Un noir in piena regola, Fuochi d'artificio in pieno giorno, eppure...
C'è il detective perennemente sbronzo, sconfitto dalla vita, deluso dall'amore, solitario, dopo aver visto morire i colleghi in una tragicomica sparatoria à la Coen, eppure capace di virate giocose, quasi di ribellione infantile, e di accenti di humour nero, nei suoi movimenti spesso impacciati e ostinati.
C'è la dark lady, che più pallida, ordinaria e dimessa non si può, addirittura impiegata in una squallida lavanderia e quasi sottomessa al capo; femme fatale, pare, suo malgrado.
C'è l'amore tra lei e il detective, fatto di carne e tensione, attrazione e repulsione, in grado però di accendere di luci quasi surreali una provincia settentrionale cinese bianca come il ghiaccio e la neve in cui è avvolta, e nera come il carbone estratto dalle sue miniere.
È quindi lo scarto dalla regola a determinare identità e qualità di un film che gioca col genere nel momento in cui sembra volerlo incarnare appieno.
Ci sono cadaveri smembrati, anche, false piste, indizi sospesi, tutti elementi che in realtà sembrano non contare granché. Persino le rivelazioni arrivano, una ad una, sottotono, come scivolando senza voler fare clamore.

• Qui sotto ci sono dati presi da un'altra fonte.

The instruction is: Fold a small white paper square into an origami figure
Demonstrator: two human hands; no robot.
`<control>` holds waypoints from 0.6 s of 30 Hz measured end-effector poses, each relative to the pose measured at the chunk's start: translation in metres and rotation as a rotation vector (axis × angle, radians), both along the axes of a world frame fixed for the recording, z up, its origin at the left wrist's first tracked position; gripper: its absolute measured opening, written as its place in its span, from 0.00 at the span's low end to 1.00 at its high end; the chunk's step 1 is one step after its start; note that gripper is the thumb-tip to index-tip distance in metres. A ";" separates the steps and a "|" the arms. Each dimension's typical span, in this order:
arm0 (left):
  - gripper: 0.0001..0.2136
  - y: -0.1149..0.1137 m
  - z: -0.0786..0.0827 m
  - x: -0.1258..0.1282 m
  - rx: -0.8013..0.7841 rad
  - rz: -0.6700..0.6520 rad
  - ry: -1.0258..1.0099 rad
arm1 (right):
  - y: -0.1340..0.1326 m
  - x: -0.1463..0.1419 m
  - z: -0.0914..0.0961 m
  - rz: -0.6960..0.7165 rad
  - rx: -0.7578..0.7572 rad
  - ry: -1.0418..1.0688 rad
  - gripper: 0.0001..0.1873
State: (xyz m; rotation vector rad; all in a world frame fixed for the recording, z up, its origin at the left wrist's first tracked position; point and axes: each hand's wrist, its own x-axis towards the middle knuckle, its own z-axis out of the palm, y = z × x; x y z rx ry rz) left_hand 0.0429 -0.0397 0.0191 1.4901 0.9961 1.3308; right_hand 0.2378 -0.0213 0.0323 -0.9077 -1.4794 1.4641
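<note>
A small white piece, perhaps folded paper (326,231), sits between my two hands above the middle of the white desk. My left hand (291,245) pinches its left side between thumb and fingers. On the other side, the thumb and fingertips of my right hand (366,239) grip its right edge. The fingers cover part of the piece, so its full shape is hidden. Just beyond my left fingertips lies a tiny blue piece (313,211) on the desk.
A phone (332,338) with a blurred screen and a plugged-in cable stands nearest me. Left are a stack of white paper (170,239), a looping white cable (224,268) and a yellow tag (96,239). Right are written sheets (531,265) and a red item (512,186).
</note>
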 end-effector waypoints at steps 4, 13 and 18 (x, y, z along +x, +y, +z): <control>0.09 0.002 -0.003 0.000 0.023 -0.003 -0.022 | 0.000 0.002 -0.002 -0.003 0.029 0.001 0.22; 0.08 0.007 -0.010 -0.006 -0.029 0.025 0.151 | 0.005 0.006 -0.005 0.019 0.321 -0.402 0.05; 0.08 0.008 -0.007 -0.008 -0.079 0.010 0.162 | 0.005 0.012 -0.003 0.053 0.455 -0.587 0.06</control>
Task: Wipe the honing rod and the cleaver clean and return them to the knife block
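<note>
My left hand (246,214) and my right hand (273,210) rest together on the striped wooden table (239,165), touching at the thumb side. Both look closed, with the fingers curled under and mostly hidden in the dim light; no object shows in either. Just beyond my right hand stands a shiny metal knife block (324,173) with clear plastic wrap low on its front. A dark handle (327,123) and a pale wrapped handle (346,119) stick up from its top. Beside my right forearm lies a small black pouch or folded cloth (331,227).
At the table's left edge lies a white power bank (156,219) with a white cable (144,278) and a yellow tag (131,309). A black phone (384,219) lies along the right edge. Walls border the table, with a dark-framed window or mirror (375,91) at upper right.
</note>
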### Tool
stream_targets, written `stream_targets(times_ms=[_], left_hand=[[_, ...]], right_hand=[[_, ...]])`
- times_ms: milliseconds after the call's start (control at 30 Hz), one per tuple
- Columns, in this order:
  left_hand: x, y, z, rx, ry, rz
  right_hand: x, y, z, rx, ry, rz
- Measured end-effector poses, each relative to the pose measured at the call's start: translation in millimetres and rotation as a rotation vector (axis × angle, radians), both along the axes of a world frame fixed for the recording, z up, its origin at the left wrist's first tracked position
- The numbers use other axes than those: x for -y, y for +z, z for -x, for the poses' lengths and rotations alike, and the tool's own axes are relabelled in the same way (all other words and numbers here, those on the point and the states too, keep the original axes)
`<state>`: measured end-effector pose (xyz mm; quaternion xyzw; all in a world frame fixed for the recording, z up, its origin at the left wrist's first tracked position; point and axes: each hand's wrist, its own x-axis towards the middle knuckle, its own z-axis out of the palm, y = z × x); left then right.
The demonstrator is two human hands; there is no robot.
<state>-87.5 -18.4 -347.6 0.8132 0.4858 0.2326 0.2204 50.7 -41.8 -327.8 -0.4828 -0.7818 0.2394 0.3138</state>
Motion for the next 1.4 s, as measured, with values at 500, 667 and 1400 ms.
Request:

Gli ingredienti del noir, pur abilmente composti, sembrano dunque un pretesto per qualcosa d'altro.
Ogni mistero ed enigma del caso e del rapporto fra i due protagonisti trova infatti espressione e sintesi nell'alternarsi di immagini nitide, interamente a fuoco, in cui viene sfruttata appieno la profondità di campo, ad altre soffuse, caratterizzate dallo scivolare delle luci soprattutto su di lei e sulle strade di una provincia ghiacciata e desolata che diventa incredibilmente "bella". In essa, la solitudine disperata dei personaggi si fa specchio della realtà cinese, e la tessitura noir, con la sua dimensione melodrammatica, non è priva di elementi di analisi sociologica.
Nel film di Yinan Diao sembra in definitiva contare lo specifico filmico. Magistrali sono i movimenti di macchina a precedere e seguire i personaggi: lei sui pattini che scivola quasi al ralenti, con levità, e porta lontano il detective, quasi fosse per lei una condanna più che una scelta; da antologia l'ellissi temporale magnificamente condotta dalla macchina da presa che inizialmente pare montata all'interno di un'auto mentre esce dal tunnel, vede e supera un corpo steso a terra - un altro cadavere? -, per poi tornare indietro e inquadrare quello che in realtà era il portatore dello sguardo precedente, il conducente di un motorino scassato, impietoso falso soccorritore.
Resta indelebile la fotografia di Don Jinsong, che permea tutto il film e, fra le altre, la sequenza lentissima e ipnotica in cui sul volto di lei - minuto e ampio al tempo stesso, che pare disegnato apposta per restituire i dubbi dello spettatore, per essere tela su cui proiettare luci e ombre - si alternano i riflessi caldi delle lampadine del luna park e quelli glaciali dell'inverno cinese, nella sospensione di un posto fuori dal mondo, da dove però si vede tutta la cittadina, tutti i luoghi che sono stati toccati e disseminati di prove, dal locale al centro del mistero, alla lavanderia poco distante, alla pista di pattinaggio.
Le prove, in realtà, di un amore interrotto da una cerimonia quasi macabra, surreale, liberatoria.
Cina settentrionale, estate 1999. L'ispettore Zhang indaga sul caso di un cadavere fatto a pezzi i cui resti vengono rinvenuti in diverse fabbriche di carbone della provincia. In seguito a un inaspettato conflitto a fuoco in cui perdono la vita due colleghi, rinuncia però a proseguire le indagini, e viene trasferito in una fabbrica come guardia di sicurezza. Nell'inverno 2004, Zhang è un uomo disilluso, psichicamente provato e facilmente incline all'alcool. Quando un suo amico poliziotto gli riferisce di un caso analogo a quello di cinque anni prima, Zhang vede la possibilità di affrontare i fantasmi del passato e riscattarsi come uomo.